Il va aussi séduire les jeunes artistes des sixties comme Claude François et Françoise Hardy. Il sera aussi chanté par Mireille Mathieu (« Paris en colère » sur une musique de Maurice Jarre), Michel Cogoni, Hubert, Guy Mardel, François Deguelt, Nana Mouskouri, Dalida, Rika Zaraï, Gilles Dreu, Eddy Mitchell… En 1969,Vidalin adaptera les chansons de la comédie musicale « Un violon sur le toit » avec Ivan Rebroff (« Ah si j’étais riche »).

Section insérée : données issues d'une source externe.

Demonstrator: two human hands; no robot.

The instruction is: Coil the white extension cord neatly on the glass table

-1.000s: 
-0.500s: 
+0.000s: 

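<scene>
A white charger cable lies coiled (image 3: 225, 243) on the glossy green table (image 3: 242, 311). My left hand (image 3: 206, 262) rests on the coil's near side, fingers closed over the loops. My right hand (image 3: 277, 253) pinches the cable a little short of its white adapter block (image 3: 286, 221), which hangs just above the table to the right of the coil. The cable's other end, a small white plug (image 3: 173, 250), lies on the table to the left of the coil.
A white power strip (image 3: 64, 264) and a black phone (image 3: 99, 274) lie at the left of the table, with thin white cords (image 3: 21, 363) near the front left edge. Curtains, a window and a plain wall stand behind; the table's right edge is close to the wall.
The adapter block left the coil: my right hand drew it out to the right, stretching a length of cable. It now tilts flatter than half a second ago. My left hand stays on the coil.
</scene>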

Il aurait aussi écrit une pièce de théâtre qu’il n’aurait pas signée. Les années 70 seront tout aussi fastes grâce à Michel Fugain (« La fête », « Les Acadiens », « Le printemps », le très engagé « Chiffon rouge ») et Gérard Lenorman (« Soldats ne tirez pas », « La belle et la bête »). Il collaborera ponctuellement avec Mélina Mercouri, Michel Sardou (« Danton ») et à nouveau Distel. Maurice est mort à Rueil-Malmaison le 10 octobre 1986.